ASSIGNMENT: Copy the listing exactly, leaving out every picture.

SOURCE MATERIAL:
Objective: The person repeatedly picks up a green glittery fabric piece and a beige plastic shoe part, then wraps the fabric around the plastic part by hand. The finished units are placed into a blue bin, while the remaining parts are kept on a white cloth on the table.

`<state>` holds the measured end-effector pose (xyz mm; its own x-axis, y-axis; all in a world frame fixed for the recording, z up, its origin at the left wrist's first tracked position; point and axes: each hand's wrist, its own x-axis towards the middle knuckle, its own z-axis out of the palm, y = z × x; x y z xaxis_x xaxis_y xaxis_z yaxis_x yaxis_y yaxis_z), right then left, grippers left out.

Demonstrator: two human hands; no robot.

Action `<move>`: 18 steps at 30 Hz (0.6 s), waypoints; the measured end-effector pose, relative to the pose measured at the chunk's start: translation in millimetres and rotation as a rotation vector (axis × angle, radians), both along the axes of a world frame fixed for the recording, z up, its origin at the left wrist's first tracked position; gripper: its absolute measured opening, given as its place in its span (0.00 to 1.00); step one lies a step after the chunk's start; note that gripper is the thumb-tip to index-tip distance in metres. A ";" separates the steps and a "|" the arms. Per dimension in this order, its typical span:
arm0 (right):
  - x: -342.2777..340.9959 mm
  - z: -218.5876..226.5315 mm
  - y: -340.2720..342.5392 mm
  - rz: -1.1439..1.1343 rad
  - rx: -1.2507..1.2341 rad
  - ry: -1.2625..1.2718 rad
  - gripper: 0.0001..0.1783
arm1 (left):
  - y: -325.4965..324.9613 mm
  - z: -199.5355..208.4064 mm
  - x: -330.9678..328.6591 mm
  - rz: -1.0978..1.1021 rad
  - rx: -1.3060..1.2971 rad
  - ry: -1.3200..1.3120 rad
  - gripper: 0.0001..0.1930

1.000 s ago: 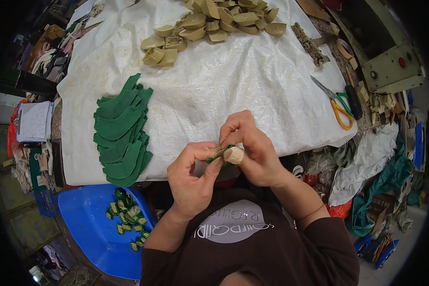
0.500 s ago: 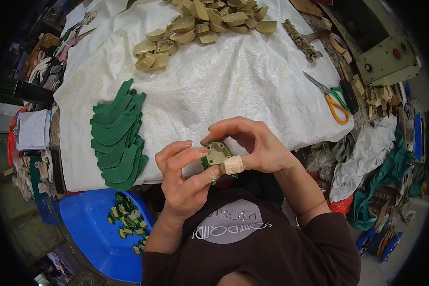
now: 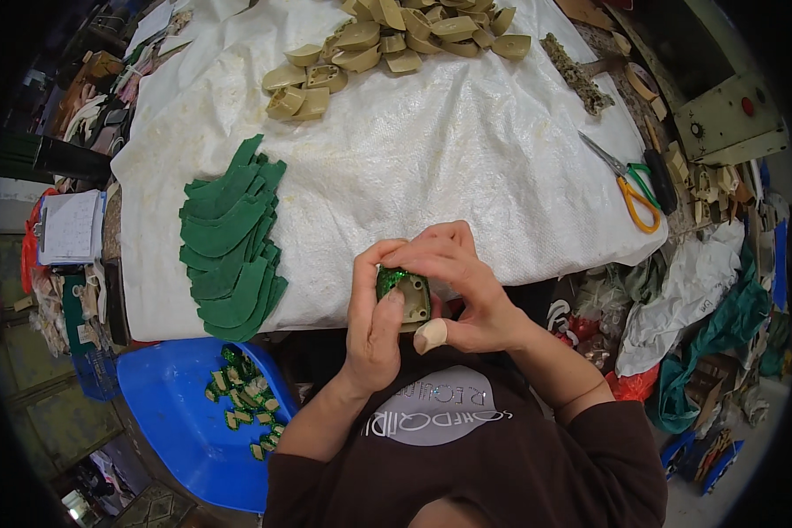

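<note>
Close to my body, at the table's near edge, a tan plastic shoe heel (image 3: 416,305) is wrapped at the side in green glittery material. My left hand (image 3: 376,321) is closed around its left side, the thumb pressing at the inner rim. From the other side my right hand (image 3: 466,295) grips it, fingers curled over the far side and the taped thumb at the near edge. Left of my hands lies an overlapping stack of curved green cover pieces (image 3: 233,242). A heap of bare tan heels (image 3: 361,57) sits at the far side.
White woven sheeting (image 3: 493,158) covers the table. Orange-and-green-handled scissors (image 3: 629,189) rest at the right edge beside a black handle. A blue bin (image 3: 176,431) at lower left holds several green-covered heels (image 3: 242,396). Plastic bags (image 3: 678,308) crowd the right side.
The heel has turned in my hands, showing more of its green side. Both hands have closed more tightly around it. The whole view has shifted slightly.
</note>
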<state>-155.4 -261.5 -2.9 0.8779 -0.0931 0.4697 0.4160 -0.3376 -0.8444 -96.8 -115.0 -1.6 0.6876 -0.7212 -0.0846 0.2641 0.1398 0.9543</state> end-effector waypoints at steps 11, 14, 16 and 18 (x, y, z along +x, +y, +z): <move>8.3 -6.1 3.2 0.367 0.726 0.364 0.11 | -9.7 0.8 -15.4 0.081 -0.067 -0.279 0.41; 2.3 -19.1 14.8 0.225 0.548 0.231 0.11 | -10.9 -6.1 -17.0 0.138 -0.045 -0.308 0.38; 2.9 -19.4 21.0 0.171 0.553 0.155 0.14 | -11.6 -14.7 -13.7 0.250 -0.016 -0.402 0.34; 0.7 -18.3 26.5 0.147 0.581 0.134 0.17 | -11.8 -4.5 -11.9 0.279 -0.061 -0.187 0.31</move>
<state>-154.7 -235.0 -21.3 0.9488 -0.1741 0.2635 0.3011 0.2468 -0.9211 -108.7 -126.8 -6.1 0.8588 -0.5026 0.0991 0.0290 0.2409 0.9701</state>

SOLUTION:
Objective: The person repeatedly picks up a green glittery fabric piece and a beige plastic shoe part, then wraps the fabric around the plastic part by hand. The finished units are placed into a blue bin, while the remaining parts are kept on a white cloth on the table.

`<state>` holds the measured end-effector pose (xyz mm; its own x-axis, y-axis; all in a world frame fixed for the recording, z up, its origin at the left wrist's first tracked position; point and axes: each hand's wrist, its own x-axis towards the middle knuckle, its own z-axis out of the palm, y = z × x; x y z xaxis_x xaxis_y xaxis_z yaxis_x yaxis_y yaxis_z), right then left, grippers left out.

Demonstrator: two human hands; no robot.

Action `<move>`: 18 steps at 30 Hz (0.6 s), waypoints; the measured end-effector pose, relative to the pose measured at the chunk's start: translation in millimetres and rotation as a rotation vector (axis × angle, radians), both along the axes of a world frame fixed for the recording, z up, its origin at the left wrist's first tracked position; gripper: its absolute measured opening, given as its place in its span (0.00 to 1.00); step one lies a step after the chunk's start; note that gripper is the thumb-tip to index-tip distance in metres. A ";" separates the steps and a "|" the arms. Per dimension in this order, its typical span:
arm0 (right):
  - x: -342.2777..340.9959 mm
  - z: -218.5876..226.5315 mm
  - y: -340.2720..342.5392 mm
  - rz: -1.1439..1.1343 rad
  - rx: -1.2507..1.2341 rad
  - ry: -1.2625..1.2718 rad
  - gripper: 0.0001..0.1783
arm1 (left):
  - y: -325.4965..324.9613 mm
  - z: -199.5355..208.4064 mm
  - x: -330.9678..328.6591 mm
  - rz: -1.0978..1.1021 rad
  - rx: -1.3060..1.2971 rad
  - ry: -1.3200..1.3120 rad
  - gripper: 0.0001..0.1930

1.000 s ago: 
0.500 s ago: 
now: 

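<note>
Close to my body, at the table's near edge, a tan plastic shoe heel (image 3: 416,305) is wrapped at the side in green glittery material. My left hand (image 3: 376,321) is closed around its left side, the thumb pressing at the inner rim. From the other side my right hand (image 3: 466,295) grips it, fingers curled over the far side and the taped thumb at the near edge. Left of my hands lies an overlapping stack of curved green cover pieces (image 3: 233,242). A heap of bare tan heels (image 3: 361,57) sits at the far side.
White woven sheeting (image 3: 493,158) covers the table. Orange-and-green-handled scissors (image 3: 629,189) rest at the right edge beside a black handle. A blue bin (image 3: 176,431) at lower left holds several green-covered heels (image 3: 242,396). Plastic bags (image 3: 678,308) crowd the right side.
The heel has turned in my hands, showing more of its green side. Both hands have closed more tightly around it. The whole view has shifted slightly.
</note>
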<state>-155.4 -261.5 -2.9 0.8779 -0.0931 0.4697 0.4160 -0.3376 -0.8444 -96.8 -115.0 -1.6 0.6876 -0.7212 -0.0846 0.2641 0.1398 0.9543</state> end-effector waypoints at steps 11, 14, 16 and 18 (x, y, z along +x, +y, +z): <move>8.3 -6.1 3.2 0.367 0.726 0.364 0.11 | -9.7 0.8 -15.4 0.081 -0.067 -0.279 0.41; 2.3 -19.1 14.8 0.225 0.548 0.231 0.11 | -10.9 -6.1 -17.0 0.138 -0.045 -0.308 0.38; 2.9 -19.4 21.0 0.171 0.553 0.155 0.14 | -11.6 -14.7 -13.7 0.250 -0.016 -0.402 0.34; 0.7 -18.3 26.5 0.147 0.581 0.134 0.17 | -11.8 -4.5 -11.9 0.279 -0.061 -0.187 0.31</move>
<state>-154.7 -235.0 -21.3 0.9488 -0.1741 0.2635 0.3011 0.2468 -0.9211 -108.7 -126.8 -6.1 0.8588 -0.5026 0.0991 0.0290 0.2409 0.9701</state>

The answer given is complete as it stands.